Closed NullModel closed 8 months ago
I have fixed the script now with the correct lastz_32 version supporting large genomes with >4GB (we had earlier tested and verified the working of large mammalian genomes having >4GB size. However, the recent script did not consider the updated lastz_32 version).

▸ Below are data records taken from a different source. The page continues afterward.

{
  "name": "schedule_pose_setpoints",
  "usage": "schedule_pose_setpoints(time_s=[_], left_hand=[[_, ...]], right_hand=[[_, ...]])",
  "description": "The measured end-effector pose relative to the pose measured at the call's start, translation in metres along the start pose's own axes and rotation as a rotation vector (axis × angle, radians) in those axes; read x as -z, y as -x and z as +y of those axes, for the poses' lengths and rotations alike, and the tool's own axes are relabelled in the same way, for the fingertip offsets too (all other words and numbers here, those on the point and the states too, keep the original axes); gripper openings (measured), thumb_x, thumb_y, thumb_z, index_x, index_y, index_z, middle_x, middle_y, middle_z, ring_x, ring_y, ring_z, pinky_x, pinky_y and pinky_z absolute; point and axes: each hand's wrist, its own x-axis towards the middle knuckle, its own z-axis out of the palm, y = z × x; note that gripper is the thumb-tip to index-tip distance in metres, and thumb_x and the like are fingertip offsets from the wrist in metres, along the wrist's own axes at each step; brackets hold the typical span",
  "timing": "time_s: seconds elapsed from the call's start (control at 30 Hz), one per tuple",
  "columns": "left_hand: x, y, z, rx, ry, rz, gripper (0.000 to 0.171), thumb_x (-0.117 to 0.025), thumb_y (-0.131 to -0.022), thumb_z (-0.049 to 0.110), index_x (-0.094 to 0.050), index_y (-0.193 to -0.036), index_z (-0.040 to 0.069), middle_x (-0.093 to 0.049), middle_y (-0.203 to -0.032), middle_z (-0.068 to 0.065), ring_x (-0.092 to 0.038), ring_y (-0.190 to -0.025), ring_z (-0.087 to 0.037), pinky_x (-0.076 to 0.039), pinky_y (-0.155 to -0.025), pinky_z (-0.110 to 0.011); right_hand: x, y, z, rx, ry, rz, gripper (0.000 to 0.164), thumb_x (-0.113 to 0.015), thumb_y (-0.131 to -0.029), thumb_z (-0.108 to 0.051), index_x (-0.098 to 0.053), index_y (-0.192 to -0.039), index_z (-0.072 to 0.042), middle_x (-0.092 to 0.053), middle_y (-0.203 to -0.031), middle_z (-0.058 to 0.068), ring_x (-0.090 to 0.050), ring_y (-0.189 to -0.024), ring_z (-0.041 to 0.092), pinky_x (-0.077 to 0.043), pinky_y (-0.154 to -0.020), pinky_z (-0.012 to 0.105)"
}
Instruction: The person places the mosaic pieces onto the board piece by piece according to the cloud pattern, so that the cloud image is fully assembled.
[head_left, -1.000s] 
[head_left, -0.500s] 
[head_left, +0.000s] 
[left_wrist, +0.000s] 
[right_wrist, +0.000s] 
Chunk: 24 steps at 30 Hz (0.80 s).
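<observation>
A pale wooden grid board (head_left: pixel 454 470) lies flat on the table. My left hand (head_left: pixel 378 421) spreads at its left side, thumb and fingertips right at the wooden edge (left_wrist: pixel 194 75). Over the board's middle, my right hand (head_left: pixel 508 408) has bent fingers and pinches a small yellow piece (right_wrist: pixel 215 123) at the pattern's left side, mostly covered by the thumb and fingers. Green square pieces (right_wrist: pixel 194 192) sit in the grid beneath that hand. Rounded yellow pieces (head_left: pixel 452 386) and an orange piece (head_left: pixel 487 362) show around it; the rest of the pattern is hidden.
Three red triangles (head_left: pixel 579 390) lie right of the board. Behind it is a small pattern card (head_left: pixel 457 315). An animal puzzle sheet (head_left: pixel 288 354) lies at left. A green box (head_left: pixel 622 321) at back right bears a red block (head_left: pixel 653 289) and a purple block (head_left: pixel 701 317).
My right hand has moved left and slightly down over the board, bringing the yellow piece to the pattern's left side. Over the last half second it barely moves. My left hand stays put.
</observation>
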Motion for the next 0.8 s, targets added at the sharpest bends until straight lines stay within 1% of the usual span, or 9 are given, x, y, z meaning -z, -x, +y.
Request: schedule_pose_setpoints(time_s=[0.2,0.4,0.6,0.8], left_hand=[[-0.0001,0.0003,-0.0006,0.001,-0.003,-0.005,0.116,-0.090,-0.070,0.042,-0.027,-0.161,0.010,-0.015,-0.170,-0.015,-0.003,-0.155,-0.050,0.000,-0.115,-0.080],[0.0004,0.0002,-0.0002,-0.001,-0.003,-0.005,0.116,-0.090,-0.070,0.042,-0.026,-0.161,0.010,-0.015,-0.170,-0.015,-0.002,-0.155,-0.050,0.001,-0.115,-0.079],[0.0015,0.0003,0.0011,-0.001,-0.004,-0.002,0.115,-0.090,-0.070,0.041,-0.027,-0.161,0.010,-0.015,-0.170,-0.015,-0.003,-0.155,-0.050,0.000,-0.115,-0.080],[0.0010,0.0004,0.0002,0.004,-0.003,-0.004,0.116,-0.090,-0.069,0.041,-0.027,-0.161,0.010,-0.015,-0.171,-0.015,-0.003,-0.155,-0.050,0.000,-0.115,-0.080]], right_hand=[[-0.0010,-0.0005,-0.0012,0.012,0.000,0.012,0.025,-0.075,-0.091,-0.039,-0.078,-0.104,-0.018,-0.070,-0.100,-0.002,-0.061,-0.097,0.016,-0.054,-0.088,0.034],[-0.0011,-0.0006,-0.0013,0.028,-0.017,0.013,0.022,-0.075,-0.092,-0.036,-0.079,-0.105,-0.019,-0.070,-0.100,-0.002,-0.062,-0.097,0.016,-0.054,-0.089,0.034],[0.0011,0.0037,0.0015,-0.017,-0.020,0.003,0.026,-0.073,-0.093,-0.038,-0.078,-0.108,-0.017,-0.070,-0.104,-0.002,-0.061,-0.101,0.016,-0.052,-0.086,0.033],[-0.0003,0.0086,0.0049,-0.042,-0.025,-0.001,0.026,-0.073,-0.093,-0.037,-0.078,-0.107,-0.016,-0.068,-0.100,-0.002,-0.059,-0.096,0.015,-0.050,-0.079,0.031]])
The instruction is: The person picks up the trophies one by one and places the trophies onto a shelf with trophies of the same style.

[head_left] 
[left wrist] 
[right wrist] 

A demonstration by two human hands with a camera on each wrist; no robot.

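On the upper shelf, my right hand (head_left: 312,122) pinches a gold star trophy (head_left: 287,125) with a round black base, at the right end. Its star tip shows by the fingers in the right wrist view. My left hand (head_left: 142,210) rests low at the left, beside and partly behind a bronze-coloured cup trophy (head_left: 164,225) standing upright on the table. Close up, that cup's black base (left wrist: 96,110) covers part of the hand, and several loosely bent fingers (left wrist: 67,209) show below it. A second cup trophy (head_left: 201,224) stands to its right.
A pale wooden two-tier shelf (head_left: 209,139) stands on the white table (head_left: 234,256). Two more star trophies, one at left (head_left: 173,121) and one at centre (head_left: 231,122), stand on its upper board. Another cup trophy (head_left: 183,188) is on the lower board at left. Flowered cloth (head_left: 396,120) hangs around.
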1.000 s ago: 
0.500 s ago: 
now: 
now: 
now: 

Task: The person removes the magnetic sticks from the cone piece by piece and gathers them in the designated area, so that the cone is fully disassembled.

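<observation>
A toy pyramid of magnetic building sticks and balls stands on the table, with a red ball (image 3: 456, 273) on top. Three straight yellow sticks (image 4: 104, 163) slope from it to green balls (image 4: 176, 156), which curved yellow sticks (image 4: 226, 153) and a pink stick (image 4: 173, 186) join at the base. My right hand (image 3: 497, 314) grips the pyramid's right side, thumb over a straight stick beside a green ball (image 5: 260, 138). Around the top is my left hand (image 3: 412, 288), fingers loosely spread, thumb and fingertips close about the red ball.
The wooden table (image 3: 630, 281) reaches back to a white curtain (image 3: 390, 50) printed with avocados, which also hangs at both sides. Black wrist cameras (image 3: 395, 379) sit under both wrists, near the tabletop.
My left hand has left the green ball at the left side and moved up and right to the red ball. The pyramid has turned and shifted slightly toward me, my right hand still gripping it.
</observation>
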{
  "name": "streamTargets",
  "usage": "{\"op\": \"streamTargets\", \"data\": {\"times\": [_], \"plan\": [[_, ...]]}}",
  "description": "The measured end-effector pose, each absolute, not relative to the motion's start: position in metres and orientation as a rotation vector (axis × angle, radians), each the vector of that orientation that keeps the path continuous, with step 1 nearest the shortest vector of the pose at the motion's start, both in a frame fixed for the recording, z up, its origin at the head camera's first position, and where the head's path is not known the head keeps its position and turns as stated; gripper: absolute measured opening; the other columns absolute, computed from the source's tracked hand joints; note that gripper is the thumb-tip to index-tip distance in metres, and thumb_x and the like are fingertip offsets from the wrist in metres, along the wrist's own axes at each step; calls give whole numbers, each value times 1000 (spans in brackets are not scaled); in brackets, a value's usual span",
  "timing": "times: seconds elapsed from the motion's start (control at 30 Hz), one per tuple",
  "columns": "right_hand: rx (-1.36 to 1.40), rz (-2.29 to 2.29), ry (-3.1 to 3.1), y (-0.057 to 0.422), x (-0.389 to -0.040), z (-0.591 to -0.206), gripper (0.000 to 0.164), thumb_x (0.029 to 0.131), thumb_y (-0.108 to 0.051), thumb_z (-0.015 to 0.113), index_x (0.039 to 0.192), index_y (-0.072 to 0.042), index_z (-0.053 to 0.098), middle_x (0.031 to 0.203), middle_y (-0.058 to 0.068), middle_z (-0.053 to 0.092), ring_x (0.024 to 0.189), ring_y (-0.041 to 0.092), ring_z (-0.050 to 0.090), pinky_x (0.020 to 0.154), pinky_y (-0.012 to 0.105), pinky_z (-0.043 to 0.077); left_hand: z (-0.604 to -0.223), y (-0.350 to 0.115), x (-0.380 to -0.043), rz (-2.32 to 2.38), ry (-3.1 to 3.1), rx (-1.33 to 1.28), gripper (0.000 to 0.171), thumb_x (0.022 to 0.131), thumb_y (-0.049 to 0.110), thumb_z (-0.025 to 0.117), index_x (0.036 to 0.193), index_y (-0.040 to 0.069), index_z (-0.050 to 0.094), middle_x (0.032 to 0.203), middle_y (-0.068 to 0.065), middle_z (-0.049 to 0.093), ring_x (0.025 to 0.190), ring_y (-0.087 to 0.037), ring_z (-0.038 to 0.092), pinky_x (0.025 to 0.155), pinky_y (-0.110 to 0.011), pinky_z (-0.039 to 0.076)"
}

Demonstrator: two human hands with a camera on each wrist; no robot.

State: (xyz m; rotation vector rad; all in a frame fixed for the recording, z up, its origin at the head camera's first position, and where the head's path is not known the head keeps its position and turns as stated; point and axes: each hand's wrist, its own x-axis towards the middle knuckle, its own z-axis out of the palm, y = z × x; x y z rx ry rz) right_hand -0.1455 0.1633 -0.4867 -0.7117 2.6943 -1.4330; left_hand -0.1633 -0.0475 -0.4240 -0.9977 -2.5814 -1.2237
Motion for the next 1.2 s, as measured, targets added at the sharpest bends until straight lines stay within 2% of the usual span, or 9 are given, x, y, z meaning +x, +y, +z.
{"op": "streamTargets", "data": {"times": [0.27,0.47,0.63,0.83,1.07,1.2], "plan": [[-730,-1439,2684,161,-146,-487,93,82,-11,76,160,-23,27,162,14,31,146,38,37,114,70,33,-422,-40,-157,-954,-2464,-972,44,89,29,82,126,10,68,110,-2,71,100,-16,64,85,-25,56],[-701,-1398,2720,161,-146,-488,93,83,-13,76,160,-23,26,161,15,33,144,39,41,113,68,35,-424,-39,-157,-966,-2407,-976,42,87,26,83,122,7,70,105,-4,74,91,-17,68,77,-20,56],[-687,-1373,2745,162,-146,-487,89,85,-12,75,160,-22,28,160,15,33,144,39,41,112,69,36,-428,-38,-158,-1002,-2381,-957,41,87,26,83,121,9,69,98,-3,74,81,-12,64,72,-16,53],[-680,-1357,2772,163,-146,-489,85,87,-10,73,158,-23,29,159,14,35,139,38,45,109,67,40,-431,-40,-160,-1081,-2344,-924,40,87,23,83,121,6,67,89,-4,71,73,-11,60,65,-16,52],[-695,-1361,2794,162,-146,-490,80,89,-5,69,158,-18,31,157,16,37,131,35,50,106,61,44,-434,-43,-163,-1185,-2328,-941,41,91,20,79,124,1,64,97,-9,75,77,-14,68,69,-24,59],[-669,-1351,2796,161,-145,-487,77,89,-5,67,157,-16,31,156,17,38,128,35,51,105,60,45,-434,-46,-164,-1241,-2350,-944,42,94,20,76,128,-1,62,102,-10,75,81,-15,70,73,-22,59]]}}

Given three input sequences:
`-rw-r--r-- 1 2867378923 Oct 3 20:18 GCA_011078405.1.fa
-rw-r--r-- 1 2960276849 Oct 3 20:18 GCA_016695395.2.fa
-rw-r--r-- 1 6152963590 Oct 6 21:20 GCA_020510985.1.fa ` This large sequence size:
`faSize GCA_020510985.1.fa
6032307556 bases (52780824 N's 5979526732 real 3026980659 upper 2952546073 lower) in 512 sequences in 1 files
%48.95 masked total, %49.38 masked real ` Is crashing out in lastz:
`[Fri Oct 13 15:57:16 2023] rule lastz: input: results/samples/out.fa, /private/groups/gbrowser/VGP/bigOnes/GCA_020510985.1.fa output: results/alignments/GCA_020510985.1.maf jobid: 7 benchmark: results/benchmarks/GCA_020510985.1.lastz.txt reason: Missing output files: results/alignments/GCA_020510985.1.maf; Input files updated by another job: results/samples/out.fa wildcards: sample=GCA_020510985.1 threads: 2 resources: tmpdir=/data/tmp
FAILURE: in load_fasta_sequence for /private/groups/gbrowser/VGP/bigOnes/GCA_020510985.1.fa, sequence length 4,151,866,407+358,931,967 exceeds maximum (4,294,967,285) [Fri Oct 13 15:59:45 2023] Error in rule lastz: jobid: 7 input: results/samples/out.fa, /private/groups/gbrowser/VGP/bigOnes/GCA_020510985.1.fa output: results/alignments/GCA_020510985.1.maf shell:
Is this a lastz_32 limitation ? There is a 64bit version.